EXCLUSIVE
Tom Gordon
Scottish Political Editor
ANAS Sarwar's own uncle helped fund the SNP campaign which cost the former Scottish Labour deputy his seat at the general election.
Cash and carry millionaire Mohammad Ramzan donated almost £1000 in cash and services to SNP candidate Alison Thewliss, Sarwar's SNP rival in Glasgow Central.
The family power struggle is revealed in official spending returns seen by the Sunday Herald.
They show Ramzan, the brother of Anas Sarwar's father, the former Labour MP Mohammed Sarwar, gave Thewliss's campaign a £500 cheque on 30 March.
Ramzan's United Wholesale Grocer business also gave a banner worth £400 in April.
The help amounted to one pound in every 12 given to the SNP in Glasgow Central.
Thewliss won with a majority of 7,662 on a swing of 22 per cent against Labour.

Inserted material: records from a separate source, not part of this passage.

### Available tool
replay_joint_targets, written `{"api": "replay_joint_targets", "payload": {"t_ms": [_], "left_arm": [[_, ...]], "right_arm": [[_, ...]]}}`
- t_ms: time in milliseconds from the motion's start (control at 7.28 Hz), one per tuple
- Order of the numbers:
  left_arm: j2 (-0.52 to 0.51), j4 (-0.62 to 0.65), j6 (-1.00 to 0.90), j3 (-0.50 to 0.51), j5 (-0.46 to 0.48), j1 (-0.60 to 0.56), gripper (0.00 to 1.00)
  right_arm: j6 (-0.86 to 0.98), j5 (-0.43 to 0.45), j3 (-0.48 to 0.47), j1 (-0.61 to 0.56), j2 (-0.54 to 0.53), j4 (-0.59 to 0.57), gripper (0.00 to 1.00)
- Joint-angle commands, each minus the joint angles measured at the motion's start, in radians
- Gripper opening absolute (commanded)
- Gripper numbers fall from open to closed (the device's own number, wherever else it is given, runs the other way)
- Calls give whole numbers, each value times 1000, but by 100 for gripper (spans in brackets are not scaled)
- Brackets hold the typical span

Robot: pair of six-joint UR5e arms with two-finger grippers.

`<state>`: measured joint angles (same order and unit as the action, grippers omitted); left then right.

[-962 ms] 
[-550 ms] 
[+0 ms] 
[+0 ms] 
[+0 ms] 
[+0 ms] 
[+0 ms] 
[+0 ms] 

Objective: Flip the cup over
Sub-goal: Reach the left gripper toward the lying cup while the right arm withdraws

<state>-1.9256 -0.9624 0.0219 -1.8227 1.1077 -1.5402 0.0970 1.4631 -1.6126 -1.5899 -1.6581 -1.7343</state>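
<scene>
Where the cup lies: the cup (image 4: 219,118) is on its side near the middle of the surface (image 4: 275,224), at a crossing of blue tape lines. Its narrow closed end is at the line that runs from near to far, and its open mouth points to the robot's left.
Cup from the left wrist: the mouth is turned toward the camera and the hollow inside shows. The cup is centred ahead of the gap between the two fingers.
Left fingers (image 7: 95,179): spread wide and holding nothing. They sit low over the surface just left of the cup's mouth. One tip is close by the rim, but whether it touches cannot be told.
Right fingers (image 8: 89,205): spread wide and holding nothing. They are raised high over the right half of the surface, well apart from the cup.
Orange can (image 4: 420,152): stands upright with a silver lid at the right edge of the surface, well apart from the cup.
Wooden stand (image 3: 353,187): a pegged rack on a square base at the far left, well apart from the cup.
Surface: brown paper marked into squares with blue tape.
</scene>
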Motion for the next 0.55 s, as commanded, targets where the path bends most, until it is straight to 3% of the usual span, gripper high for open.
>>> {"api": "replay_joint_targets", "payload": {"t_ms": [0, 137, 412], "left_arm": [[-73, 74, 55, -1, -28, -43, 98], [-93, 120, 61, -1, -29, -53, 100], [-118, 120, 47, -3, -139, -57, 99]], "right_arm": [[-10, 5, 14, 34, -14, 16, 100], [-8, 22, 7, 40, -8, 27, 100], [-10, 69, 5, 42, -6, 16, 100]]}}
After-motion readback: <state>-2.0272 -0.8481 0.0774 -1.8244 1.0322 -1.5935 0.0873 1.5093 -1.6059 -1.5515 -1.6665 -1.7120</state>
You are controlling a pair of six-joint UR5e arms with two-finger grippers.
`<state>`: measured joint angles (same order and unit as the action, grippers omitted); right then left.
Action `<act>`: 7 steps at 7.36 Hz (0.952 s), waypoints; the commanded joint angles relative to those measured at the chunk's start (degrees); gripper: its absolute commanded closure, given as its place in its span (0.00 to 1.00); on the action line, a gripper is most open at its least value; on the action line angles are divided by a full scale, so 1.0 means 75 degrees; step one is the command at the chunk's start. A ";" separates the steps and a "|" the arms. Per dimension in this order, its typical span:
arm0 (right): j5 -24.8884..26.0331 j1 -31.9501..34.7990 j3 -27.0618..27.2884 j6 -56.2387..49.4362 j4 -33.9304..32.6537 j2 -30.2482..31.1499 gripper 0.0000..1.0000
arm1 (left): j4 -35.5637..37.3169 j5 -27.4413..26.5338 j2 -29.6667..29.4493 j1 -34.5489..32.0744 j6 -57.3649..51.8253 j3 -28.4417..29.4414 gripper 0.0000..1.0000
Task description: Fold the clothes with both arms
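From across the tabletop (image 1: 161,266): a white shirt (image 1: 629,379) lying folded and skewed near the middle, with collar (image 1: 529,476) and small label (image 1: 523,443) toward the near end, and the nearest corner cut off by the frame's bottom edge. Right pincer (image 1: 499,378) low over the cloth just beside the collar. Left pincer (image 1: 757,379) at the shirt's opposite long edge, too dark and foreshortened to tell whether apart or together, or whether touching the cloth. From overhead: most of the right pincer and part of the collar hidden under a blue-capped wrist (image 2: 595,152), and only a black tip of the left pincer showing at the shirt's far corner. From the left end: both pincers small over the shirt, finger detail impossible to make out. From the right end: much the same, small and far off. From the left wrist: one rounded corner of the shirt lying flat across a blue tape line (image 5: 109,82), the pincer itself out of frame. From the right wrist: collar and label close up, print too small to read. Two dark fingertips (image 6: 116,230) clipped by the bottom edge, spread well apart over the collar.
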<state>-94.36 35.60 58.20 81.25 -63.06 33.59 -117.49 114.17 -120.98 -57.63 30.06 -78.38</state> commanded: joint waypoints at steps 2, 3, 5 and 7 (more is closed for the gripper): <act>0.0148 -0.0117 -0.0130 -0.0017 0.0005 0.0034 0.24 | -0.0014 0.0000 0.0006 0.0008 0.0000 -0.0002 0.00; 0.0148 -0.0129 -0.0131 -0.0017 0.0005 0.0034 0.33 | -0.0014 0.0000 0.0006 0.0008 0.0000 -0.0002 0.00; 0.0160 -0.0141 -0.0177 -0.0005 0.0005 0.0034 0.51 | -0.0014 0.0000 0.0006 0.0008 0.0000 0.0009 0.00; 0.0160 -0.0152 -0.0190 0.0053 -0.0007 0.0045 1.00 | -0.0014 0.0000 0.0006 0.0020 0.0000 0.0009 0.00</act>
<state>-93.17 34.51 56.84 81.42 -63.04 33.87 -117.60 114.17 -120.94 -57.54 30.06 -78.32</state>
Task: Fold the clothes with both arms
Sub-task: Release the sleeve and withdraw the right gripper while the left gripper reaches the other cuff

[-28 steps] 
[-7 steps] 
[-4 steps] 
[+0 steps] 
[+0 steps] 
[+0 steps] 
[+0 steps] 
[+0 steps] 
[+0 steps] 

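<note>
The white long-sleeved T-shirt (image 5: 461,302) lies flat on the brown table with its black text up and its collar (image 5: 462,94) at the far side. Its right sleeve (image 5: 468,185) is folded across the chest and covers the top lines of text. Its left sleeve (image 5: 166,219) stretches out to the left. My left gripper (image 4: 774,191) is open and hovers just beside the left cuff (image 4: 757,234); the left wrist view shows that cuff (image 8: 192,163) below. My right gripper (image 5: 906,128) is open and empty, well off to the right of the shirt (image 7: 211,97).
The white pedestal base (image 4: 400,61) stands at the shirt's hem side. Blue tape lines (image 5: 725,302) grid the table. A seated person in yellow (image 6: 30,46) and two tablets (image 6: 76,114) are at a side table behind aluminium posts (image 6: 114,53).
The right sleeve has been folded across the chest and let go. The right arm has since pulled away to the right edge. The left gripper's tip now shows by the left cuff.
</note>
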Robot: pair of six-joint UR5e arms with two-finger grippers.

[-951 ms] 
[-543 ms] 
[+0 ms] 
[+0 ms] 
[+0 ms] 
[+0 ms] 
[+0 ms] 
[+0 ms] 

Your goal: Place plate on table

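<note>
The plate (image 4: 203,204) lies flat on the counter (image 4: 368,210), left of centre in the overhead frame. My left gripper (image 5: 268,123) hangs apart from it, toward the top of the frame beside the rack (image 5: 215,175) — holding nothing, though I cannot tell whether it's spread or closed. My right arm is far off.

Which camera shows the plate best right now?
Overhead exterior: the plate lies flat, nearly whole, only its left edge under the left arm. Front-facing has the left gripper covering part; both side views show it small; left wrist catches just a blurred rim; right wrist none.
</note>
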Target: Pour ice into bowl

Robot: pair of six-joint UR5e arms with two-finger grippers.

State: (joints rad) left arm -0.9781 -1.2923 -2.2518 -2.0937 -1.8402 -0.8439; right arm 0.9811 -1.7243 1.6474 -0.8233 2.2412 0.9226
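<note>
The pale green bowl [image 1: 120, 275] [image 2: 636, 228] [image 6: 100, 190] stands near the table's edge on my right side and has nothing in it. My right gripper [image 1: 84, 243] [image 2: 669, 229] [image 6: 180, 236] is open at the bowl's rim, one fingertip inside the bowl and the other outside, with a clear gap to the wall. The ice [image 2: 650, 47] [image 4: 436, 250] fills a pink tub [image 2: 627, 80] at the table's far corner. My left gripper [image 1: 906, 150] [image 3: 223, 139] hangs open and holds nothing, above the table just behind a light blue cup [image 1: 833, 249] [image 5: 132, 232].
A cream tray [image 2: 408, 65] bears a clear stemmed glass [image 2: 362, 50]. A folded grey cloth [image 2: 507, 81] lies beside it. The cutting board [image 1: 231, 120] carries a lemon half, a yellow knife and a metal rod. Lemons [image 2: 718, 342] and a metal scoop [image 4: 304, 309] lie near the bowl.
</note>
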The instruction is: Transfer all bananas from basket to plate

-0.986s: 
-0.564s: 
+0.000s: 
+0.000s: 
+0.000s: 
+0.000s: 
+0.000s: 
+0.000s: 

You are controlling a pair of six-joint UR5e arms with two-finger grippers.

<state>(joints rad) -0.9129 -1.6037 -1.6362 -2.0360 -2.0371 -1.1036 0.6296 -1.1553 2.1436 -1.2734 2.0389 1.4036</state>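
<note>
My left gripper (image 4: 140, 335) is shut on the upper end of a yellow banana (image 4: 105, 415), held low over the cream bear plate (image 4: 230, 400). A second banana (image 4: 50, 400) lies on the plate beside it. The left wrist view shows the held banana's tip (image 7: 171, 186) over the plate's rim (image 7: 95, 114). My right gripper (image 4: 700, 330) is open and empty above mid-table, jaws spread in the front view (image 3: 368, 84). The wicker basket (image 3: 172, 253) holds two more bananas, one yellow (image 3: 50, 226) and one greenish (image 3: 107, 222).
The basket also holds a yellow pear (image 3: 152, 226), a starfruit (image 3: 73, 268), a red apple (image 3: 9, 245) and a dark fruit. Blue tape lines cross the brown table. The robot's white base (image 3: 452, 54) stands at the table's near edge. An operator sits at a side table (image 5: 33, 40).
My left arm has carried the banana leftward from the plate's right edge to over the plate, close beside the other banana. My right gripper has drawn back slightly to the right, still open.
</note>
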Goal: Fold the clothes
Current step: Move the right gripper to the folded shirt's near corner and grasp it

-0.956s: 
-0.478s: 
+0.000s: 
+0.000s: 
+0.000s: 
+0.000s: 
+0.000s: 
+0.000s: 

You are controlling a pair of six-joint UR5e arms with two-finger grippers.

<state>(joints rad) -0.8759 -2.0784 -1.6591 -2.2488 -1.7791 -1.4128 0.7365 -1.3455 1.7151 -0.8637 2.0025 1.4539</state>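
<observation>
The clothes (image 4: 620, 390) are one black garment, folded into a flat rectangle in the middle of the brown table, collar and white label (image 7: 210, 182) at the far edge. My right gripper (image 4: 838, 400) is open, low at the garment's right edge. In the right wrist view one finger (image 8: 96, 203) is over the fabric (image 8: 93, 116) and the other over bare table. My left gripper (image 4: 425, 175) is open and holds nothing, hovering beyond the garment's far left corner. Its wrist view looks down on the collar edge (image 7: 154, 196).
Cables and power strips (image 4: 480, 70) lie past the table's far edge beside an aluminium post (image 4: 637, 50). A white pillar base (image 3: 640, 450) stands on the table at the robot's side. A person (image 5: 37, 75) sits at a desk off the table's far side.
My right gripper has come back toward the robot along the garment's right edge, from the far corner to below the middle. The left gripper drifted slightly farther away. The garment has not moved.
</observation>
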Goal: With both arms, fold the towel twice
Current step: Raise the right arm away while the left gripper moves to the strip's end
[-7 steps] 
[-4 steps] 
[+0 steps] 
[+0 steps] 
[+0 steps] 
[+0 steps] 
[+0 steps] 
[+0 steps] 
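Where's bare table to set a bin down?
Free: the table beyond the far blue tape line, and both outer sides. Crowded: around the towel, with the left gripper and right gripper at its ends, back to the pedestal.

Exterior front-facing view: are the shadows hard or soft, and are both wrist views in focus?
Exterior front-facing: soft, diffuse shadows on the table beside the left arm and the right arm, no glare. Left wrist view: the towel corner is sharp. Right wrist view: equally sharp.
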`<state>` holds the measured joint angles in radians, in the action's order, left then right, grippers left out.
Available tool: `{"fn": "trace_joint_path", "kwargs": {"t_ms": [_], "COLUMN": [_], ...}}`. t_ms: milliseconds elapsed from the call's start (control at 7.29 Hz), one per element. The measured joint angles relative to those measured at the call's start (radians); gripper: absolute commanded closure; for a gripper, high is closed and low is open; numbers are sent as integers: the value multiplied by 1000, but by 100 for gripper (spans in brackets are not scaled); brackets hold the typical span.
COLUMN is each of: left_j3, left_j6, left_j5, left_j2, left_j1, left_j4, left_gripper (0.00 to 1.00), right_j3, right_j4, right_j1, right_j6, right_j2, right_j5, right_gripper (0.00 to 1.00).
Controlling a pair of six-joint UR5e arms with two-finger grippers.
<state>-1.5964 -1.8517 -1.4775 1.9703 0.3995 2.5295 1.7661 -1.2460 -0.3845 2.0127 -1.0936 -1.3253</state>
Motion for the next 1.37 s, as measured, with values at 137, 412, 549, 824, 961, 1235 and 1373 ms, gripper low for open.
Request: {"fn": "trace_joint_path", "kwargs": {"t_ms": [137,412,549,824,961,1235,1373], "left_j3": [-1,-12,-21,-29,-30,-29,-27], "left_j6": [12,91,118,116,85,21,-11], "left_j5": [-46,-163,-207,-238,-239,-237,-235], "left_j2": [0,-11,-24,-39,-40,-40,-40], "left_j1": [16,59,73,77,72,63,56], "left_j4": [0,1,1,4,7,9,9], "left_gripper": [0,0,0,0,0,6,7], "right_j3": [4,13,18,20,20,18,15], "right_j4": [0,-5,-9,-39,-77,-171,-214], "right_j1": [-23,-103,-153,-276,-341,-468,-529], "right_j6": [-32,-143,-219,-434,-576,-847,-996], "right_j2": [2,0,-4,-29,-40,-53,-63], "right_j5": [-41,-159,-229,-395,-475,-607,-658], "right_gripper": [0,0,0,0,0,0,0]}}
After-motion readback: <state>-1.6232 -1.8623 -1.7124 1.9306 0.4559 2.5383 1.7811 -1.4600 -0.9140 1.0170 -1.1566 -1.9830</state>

Anas Sarwar, once tipped as a party leader, has been the seat's MP for a single term.
Ramzan, chair of United Wholesale Grocers, was previously a Labour party donor.
However in the run up to the 2012 council elections, he switched to the SNP, criticising Glasgow Labour for a "lack of ideas and innovation".
Last year he gave £33,000 to the Yes Scotland campaign in the referendum.
Ramzan insisted his donation in Glasgow Central was political, not personal, but added he had not told his nephew about giving money to his rival.
He said he had backed other SNP candidates in Glasgow and it would have been unfair to omit Thewliss, however the election returns show no other donation from him in the city.
He said: "It was supporting the SNP. I was very passionate about Scotland becoming independent. It was not about giving money against anybody. It was to the party."
Anas Sarwar said: "Politics is an interesting business. That's democracy. Each to their own."